Bei den Putenmastbetrieben muss ein Tierarzt den Namen des Lieferanten der Mastküken, das Ein- und Ausstalldatum, die Anzahl an Puten und eventuelle Impfungen und Medikamentenbehandlungen in die Datenbank eingeben. Die Salmonellenprüfung drei Wochen vor der Schlachtung und die Lebendtieruntersuchung vor der Abholung müssen mit Datum festgehalten werden. Bei der Anlieferung der Puten am Schlachthof muss eine Transportbescheinigung und eine Bestätigung der Einhaltung der Wartezeit nach einem Medikamenteneinsatz vorliegen.

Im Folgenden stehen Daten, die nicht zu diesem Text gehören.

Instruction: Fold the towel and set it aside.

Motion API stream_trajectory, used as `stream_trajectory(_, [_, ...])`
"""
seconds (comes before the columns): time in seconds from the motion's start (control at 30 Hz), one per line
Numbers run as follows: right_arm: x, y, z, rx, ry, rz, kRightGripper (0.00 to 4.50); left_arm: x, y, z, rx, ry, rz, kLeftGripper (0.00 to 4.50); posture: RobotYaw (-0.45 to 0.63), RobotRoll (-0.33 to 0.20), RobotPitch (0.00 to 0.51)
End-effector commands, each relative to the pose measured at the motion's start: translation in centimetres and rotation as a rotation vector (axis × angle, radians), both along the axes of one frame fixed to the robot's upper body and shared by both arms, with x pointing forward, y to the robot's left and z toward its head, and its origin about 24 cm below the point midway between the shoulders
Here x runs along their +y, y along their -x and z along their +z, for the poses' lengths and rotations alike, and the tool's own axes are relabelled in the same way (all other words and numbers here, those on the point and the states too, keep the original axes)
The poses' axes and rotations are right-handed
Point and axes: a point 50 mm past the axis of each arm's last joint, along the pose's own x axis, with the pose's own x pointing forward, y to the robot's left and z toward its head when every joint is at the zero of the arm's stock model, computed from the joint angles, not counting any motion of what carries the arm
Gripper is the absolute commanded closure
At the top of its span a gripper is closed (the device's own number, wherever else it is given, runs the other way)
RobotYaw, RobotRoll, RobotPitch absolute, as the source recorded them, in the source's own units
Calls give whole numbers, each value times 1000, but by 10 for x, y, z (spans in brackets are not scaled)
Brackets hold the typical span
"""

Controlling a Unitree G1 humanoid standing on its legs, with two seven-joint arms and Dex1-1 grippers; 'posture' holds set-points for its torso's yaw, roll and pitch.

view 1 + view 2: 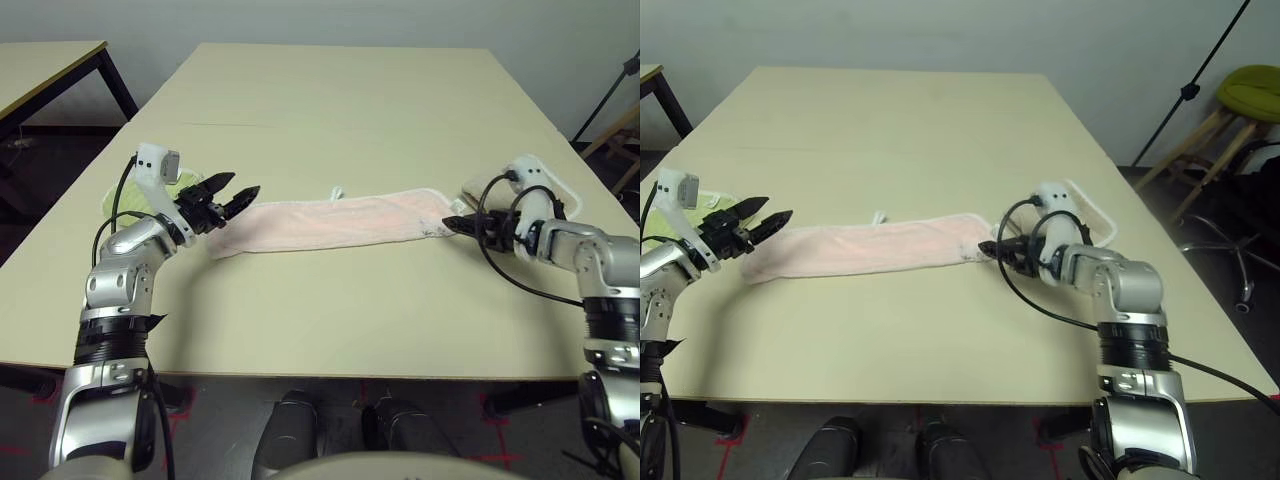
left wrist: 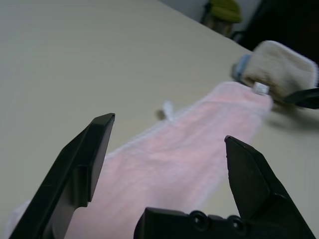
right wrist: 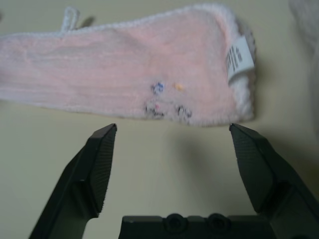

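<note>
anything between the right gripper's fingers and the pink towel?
No. In the right wrist view a bare strip of table separates the open right gripper from the towel, whose embroidered end faces it. Nothing lies there.

A pale wall [image 1: 400, 20] is standing behind the cream table [image 1: 340, 110]. A second table [image 1: 45, 65] is sitting far left; a wooden stool with a green cushion [image 1: 1248, 95] is sitting far right on dark floor [image 1: 1230, 290].
</note>
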Motion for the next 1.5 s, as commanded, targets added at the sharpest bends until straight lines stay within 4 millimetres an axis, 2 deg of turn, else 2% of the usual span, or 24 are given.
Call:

Know-how von KollegInnen, BeraterInnen & ForscherInnen
Ein Teil der Ausbildung zur Geflügelfacharbeiterin bzw. zum Geflügelfacharbeiter und der Geflügelmeisterin bzw. des Geflügelmeisters ist der Putenmast gewidmet. Kurse werden regelmäßig bundesländerübergreifend angeboten. Know-How holen sich Putenbäuerinnen und Putenbauern auch von Kolleginnen und Kollegen, von der Zentralen Arbeitsgemeinschaft der Österreichischen Geflügelwirtschaft und bei Tagungen. Forschungsergebnisse, etwa an der BOKU, werden in Schulungen über die Landwirtschaftskammer an die Bauern weitergegeben.
Forschung
Wissenschaftlerinnen und Wissenschaftler, die sich mit ihren Teams mit Geflügelfleisch befassen, kommen auch an der Pute nicht vorbei. An der BOKU Wien forschen Karl Schedle und Werner Zollitsch an Tierernährung in der Nutztierhaltung. An der HBLFA Raumberg-Gumpenstein befasst sich Eduard Zentner mit Haltungssystemen, Stallklima und Luftemmissionen. Und an der Veterinärmedizinischen Universität Wien forscht Michael Hess zu Tiergesundheit und Impfstoffen.